The European Union (EU) has unconditionally approved US-based lodging company Marriott International’s proposed acquisition of Starwood Hotels & Resorts Worldwide.
Starwood is a hotel and leisure company and has nearly 1,300 properties in around 100 countries.
The company currently employs around 188,000 people at its owned and managed properties.
Marriott International currently has around 4,500 properties in 87 countries and territories.
European Commission competition commissioner Margaret Vestager said: "This is an important merger for the hotel industry and its customers.
"Our investigation confirmed that the hotel sector will remain competitive for customers in Europe following the merger, so I am pleased that the Commission was able to clear the transaction quickly."
The closing of the proposed acquisition is, however, subject to receiving additional antitrust clearances, including in China, and satisfying other customary closing conditions that are in the merger agreement.

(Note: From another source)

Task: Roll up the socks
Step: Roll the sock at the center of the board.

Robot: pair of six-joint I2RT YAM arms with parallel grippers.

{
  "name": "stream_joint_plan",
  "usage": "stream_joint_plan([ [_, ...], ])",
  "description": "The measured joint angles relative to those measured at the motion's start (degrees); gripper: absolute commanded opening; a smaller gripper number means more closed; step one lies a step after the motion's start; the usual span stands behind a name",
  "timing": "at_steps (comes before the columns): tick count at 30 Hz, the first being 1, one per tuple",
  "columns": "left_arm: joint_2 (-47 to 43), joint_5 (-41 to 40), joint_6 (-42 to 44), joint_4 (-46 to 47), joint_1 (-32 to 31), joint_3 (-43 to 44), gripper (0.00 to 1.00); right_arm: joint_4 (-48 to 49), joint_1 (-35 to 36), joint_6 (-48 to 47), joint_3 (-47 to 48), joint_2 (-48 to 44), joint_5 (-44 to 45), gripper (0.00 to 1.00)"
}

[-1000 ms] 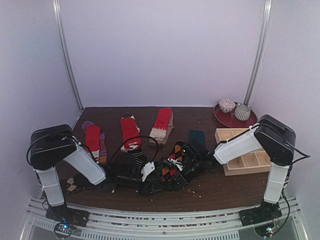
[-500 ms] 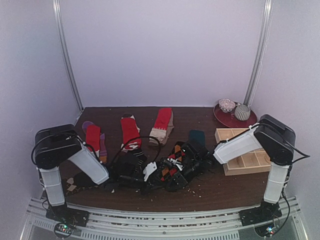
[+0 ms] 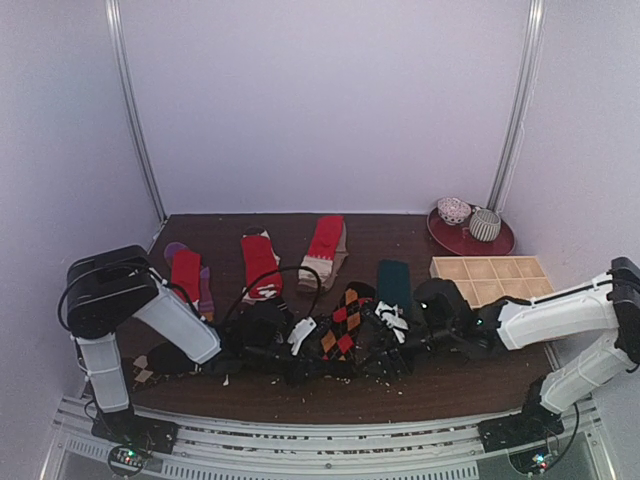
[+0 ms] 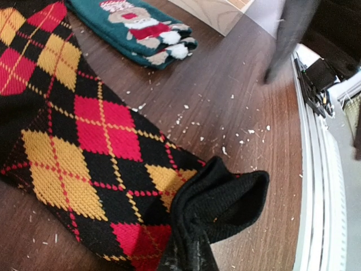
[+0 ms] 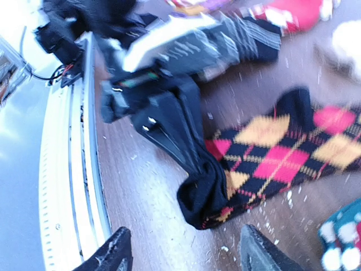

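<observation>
The black argyle sock (image 4: 84, 130) with red and orange diamonds lies flat near the table's front, and shows in the top view as the argyle sock (image 3: 345, 322). My left gripper (image 4: 189, 240) is shut on its bunched black end (image 5: 203, 192). My right gripper (image 5: 186, 257) stands open just in front of that end, nothing between its fingers. The teal sock (image 4: 135, 28) with a figure lies just beyond. Three red socks (image 3: 260, 262) lie in a row at the back. A black-and-white striped sock (image 5: 248, 36) sits behind my left gripper.
A wooden compartment tray (image 3: 490, 272) stands at the right, with a red plate (image 3: 445, 240) carrying two bowls behind it. A metal rail (image 3: 300, 430) runs along the near table edge. Pale crumbs are scattered over the dark wood around the argyle sock.
My right gripper has opened and let go of the argyle sock, and that arm has dropped low and stretched out. My left gripper has shut on the sock's black end.
</observation>
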Motion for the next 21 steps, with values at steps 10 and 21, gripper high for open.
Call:
stream_joint_plan([
  [10, -0.4, 0.3, -3.3, -2.8, 0.3, 0.8, 0.00, 11.3, 2.5, -9.5, -3.3, 6.4, 3.0, 0.67],
  [21, -0.4, 0.3, -3.5, -3.3, 0.3, 1.1, 0.00, 14.4, 3.5, -13.0, 1.7, 14.6, 2.3, 0.56],
])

Until the completion of the deal, both Marriott International and Starwood will continue to operate as separate and independent entities.

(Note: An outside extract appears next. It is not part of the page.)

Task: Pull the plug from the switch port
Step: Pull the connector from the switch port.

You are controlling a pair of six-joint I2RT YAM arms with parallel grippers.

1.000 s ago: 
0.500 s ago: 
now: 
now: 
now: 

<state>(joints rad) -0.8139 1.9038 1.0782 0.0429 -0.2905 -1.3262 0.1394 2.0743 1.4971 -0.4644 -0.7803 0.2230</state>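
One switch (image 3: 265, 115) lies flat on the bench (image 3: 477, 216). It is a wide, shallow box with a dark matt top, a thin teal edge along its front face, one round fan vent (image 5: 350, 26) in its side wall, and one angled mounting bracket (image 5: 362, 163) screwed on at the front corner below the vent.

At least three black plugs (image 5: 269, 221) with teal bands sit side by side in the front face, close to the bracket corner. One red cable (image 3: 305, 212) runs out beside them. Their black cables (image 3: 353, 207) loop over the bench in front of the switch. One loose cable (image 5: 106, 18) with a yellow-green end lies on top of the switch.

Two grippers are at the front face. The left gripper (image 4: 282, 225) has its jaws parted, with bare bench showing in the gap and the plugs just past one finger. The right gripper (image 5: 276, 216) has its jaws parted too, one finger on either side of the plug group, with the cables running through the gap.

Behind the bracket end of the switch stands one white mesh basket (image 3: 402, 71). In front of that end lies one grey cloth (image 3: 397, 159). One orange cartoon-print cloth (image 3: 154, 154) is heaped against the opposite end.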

In April this year, shareholders of both the companies approved proposals related to the transaction, which is expected to be closed by next month.
At closing of the deal, Starwood stockholders will receive 0.8 shares of Marriott common stock in addition to $21.00 in cash for each share of Starwood common stock.
Both the companies have already cleared the pre-merger antitrust review in the US and Canada and various other jurisdictions.